Jackie Mason

An abridged version of a recent Jackie Mason interview....

JCN: What do you think of the Internet?

JACKIE MASON: Obviously this is a big hit. Everybody is talking about it. I don't know the first thing about it. I'm like every other old Jew who hears about it but doesn't know what it represents. Everybody under forty-seven is talking about it. Anybody over fifty doesn't know what you are talking about.

JCN: Why do you think that is?

JACKIE MASON: It's like a whole new toy. They're too backward to get involved in. Now when a new chatchkc like this comes out, youngsters start becoming familiar with a whole new thing.

JCN: What is your most dramatic holiday memory?

JACKIE MASON: My father and family was so religious that I felt like a person who lost his rights and was living in a dictatorship. They move you and turn you in any direction they please. And you have to go there whether you like it or not. I felt more like a prisoner than a worshipper when I was in shul.

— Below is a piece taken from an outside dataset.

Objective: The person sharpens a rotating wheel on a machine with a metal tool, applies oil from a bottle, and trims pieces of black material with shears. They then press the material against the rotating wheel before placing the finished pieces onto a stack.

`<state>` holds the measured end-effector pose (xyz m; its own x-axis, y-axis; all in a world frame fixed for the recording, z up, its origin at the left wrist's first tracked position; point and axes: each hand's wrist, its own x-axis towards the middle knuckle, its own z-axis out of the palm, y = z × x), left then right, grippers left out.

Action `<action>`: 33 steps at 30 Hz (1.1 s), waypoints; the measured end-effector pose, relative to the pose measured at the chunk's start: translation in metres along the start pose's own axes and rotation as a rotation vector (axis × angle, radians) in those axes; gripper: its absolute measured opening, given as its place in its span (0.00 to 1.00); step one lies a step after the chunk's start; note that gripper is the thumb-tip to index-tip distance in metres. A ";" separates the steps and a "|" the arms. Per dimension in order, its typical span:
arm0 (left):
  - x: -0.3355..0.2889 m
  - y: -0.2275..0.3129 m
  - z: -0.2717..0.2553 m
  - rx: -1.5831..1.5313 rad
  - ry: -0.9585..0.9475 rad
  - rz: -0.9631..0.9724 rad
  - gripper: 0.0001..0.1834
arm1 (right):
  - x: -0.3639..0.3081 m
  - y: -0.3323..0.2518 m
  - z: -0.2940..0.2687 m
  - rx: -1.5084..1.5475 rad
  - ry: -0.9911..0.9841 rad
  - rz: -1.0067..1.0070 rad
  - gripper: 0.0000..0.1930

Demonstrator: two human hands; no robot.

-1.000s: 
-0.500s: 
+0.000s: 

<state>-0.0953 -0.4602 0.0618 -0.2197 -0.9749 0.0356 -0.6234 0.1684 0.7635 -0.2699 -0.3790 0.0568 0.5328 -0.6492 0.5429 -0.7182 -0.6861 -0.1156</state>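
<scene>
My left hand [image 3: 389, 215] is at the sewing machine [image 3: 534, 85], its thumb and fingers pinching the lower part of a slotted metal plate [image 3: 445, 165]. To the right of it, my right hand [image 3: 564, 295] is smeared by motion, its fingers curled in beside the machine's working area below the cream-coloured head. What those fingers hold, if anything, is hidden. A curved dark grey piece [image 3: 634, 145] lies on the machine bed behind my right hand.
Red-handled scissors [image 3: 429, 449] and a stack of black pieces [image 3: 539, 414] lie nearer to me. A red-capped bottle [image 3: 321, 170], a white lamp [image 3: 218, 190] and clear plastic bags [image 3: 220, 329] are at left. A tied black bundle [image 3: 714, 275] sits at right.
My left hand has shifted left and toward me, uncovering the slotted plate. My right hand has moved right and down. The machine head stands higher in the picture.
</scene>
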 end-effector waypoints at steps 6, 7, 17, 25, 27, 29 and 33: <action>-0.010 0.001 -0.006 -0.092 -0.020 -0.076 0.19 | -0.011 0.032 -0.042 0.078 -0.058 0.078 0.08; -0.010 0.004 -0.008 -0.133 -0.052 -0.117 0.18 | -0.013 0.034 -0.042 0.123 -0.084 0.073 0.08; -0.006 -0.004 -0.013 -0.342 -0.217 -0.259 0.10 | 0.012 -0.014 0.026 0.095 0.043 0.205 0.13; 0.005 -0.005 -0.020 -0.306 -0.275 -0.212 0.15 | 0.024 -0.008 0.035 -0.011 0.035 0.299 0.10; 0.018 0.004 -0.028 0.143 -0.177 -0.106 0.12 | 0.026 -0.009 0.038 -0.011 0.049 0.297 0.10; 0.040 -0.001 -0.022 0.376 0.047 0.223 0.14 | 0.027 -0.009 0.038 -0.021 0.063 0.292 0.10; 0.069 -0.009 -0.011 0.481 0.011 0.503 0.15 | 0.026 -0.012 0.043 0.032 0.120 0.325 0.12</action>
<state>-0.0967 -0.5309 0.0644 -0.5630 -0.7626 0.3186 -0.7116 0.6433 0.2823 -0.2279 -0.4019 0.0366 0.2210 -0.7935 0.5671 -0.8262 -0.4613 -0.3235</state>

My father wouldn't allow me to stop davening all day long. A lot of people were taking recesses, walks and sunshine. I had to sit there and keep reading. I felt more confined and imprisoned than any Jew since we got out of Egypt!

JCN: If you could, how would you change the Ten Commandments?

JACKIE MASON: I would leave out anything to do with adultery.

JCN: What do you think about New York Jews?

JACKIE MASON: I think about them in many, varied ways, just like I think about whites or blacks, Gentiles or Polish people. There is no one type of New York City Jew. Certain generalities might be true. Like their preoccupation with restaurants and food. Italians might have some of it. But no one has this lust about restaurants -- a kind of a Jewish sex drive. Show a Jew a cookie, it's like showing a Gentile a naked woman. They don't just eat a cookie. They devour it. They discuss it. They research it. They become detectives about it. They have to discuss where is a better chopped liver. Jews could be preoccupied with this for hours. Somebody else could declare war with less trepidation and uncertainty than a Jew picking a restaurant. Which is the best one, and how to find it, and how much they charge, and what is the main dish compared to the other ones. This one is good, but I don't like their appetizer. This one has a good chopped liver, but I don't like their soup. You watch Jews selecting a restaurant, it's like a family that's choosing a bride.

JCN: We hear your recorded voice in taxis reminding us to buckle up. What is your take on taxis?

JACKIE MASON: Taxis in New York have a bad reputation for reasons that don't make sense. People talk about taxi drivers being inconsiderate, pushy, arrogant. I find that most of this is not true. The only problem I have with taxi drivers is that they usually don't know where they are going. They come from India or Pakistan. They are very nice people but they take a job they know nothing about. It's like just because I'm a nice guy I became a doctor. Shouldn't I find out something about medicine first? You go into any taxi and say, "I'd like to go to thirty-fourth street and Eighth Avenue." And they mumble for thirty minutes, "Kokitee, kokitee." I say, "Do you know the city." They all say, "Sure." I found out -- the city they know is Calcutta.

JCN: You talk about construction and contractors in your new book.

JACKIE MASON: I joke in my act about how Jews can't do anything with tools. A Gentile's house is like a workshop. You can hear it thirty miles away. You'll hear buzzsaws binging and hacking. Everything is busy in a Gentile's house. They don't sit still for a second. A Gentile is not happy unless he is banging something with a hammer or clipping something off with a chotchke or a saw. There are four thousand versions of a screwdriver in a Gentile's house. Ask a Jew if he has a screwdriver. "I have a screwdriver? I thought you had the screwdriver." Anti-semitism is nothing compared to two Jews looking for a screwdriver.